• **Task item**: Please repeat the lines below exactly. Begin with the line containing "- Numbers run" and go on through the line containing "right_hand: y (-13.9".

━━━━━ Source material ━━━━━

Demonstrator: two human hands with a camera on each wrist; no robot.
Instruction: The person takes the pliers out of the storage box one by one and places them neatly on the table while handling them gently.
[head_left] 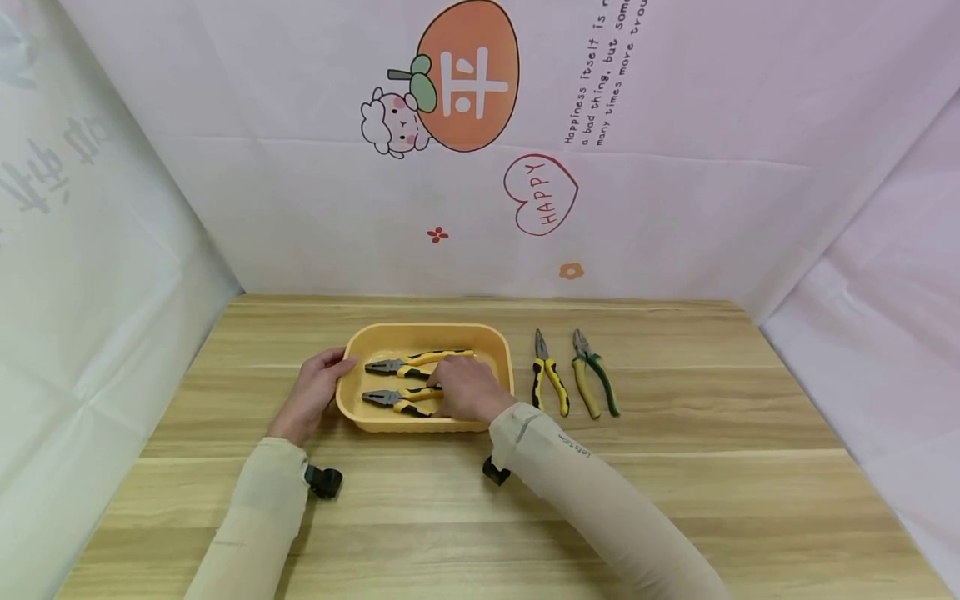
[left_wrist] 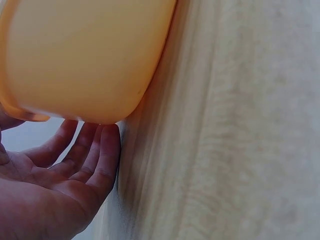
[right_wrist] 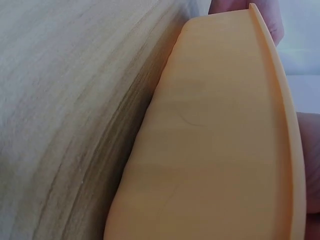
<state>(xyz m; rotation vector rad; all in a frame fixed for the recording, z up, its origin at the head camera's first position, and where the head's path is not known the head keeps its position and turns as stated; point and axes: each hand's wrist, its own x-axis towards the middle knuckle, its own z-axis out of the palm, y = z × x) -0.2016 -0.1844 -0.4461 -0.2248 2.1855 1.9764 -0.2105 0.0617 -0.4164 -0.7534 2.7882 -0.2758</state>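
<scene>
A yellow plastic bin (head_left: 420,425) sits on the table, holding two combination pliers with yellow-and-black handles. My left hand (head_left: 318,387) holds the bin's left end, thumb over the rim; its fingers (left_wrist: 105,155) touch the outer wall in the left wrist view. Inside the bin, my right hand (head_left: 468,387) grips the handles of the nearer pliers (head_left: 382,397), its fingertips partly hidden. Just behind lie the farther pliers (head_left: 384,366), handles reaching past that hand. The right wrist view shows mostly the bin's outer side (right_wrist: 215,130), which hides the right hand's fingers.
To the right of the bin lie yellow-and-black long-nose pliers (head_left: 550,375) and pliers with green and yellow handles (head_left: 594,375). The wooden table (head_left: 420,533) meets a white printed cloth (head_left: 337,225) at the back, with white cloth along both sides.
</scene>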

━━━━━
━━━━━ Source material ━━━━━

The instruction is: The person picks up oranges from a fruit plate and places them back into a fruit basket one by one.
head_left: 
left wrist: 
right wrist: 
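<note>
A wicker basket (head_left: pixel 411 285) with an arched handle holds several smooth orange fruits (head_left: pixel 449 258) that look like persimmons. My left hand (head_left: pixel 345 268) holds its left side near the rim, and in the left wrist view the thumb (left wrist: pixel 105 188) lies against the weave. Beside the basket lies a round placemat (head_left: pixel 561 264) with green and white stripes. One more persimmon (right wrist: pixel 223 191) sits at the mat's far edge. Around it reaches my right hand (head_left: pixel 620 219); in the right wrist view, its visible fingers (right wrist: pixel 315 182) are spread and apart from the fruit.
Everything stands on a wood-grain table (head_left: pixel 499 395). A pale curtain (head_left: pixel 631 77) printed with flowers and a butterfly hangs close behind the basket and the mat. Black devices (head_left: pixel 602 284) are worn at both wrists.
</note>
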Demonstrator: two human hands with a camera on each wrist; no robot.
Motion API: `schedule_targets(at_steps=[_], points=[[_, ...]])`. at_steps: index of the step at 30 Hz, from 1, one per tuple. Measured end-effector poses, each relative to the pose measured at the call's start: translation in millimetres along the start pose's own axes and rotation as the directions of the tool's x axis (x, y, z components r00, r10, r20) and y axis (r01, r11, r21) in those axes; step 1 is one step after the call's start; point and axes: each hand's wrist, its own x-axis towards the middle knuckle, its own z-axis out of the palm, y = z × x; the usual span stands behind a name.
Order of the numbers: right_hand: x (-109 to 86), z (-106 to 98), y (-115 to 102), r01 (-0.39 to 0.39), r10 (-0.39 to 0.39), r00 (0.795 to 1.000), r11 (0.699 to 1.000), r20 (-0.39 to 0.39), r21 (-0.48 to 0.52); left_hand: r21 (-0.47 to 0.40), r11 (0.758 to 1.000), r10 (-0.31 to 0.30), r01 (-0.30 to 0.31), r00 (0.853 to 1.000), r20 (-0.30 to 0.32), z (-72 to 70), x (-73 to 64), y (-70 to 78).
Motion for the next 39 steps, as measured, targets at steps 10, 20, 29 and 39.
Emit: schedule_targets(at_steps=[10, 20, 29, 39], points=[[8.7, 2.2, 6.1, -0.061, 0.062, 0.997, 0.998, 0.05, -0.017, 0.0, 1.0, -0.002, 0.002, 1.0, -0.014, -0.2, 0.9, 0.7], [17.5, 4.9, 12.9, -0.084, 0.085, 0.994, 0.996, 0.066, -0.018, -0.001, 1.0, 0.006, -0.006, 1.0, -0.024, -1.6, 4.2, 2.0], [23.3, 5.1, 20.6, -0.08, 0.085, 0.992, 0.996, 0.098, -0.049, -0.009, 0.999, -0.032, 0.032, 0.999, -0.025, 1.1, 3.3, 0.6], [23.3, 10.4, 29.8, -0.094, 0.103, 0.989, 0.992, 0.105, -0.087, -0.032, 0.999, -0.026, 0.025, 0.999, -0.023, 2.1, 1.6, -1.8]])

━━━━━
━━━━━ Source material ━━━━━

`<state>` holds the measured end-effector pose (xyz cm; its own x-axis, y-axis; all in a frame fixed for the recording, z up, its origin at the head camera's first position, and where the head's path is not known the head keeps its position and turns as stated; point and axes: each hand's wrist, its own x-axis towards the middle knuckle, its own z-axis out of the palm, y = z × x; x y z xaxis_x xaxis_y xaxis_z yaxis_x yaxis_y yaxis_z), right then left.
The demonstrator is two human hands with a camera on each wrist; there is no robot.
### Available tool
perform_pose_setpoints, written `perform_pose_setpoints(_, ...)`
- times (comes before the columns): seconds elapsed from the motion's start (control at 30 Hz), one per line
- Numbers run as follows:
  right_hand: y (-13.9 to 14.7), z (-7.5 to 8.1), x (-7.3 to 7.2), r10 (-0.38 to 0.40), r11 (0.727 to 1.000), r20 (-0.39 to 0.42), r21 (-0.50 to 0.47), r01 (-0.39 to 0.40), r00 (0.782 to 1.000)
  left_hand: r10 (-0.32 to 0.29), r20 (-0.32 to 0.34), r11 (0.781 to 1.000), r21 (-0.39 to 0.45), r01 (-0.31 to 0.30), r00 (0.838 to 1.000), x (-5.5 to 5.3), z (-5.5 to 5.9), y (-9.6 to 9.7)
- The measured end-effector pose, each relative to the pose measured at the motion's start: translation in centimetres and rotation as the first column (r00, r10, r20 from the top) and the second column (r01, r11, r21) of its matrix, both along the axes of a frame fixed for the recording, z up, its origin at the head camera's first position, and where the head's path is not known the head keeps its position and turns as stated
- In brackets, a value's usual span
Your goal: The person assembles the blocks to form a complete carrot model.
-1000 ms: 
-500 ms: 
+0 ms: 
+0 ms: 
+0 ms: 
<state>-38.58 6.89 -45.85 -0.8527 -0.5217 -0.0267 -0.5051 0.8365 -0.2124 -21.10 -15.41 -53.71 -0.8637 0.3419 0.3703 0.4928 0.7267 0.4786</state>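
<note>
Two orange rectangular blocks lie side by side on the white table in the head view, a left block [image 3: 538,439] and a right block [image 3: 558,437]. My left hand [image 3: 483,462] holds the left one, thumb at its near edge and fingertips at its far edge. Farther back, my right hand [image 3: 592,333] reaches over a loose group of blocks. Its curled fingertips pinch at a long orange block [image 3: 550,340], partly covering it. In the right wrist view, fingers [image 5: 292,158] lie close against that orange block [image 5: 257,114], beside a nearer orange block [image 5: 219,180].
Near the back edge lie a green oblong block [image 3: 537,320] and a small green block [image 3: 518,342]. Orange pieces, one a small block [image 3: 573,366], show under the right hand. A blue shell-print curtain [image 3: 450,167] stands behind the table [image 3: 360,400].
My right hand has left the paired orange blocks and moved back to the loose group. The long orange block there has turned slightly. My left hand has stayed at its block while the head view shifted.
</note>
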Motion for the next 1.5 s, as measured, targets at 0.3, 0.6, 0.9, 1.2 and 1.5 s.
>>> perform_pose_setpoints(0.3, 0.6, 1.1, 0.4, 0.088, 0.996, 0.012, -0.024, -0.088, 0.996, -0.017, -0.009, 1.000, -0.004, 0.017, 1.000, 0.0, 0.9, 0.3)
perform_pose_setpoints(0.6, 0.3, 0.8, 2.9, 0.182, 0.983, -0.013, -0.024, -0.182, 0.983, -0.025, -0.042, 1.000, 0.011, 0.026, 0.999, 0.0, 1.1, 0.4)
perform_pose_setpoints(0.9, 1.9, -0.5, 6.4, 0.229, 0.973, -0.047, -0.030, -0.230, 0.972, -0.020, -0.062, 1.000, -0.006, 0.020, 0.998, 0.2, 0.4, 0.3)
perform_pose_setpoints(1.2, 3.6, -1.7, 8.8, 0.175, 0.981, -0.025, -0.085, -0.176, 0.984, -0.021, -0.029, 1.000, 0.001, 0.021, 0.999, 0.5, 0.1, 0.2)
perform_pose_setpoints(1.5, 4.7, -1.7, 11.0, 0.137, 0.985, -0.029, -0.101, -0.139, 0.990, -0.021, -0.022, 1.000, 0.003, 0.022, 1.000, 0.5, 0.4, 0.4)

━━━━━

• **Answer to this exercise**:
- Numbers run as follows:
  right_hand: y (-13.9 to 14.7), z (-7.5 to 8.1), x (-7.3 to 7.2), r10 (-0.38 to 0.40), r11 (0.727 to 1.000), r20 (-0.39 to 0.42), r21 (-0.50 to 0.47), r01 (-0.39 to 0.40), r00 (0.782 to 1.000)

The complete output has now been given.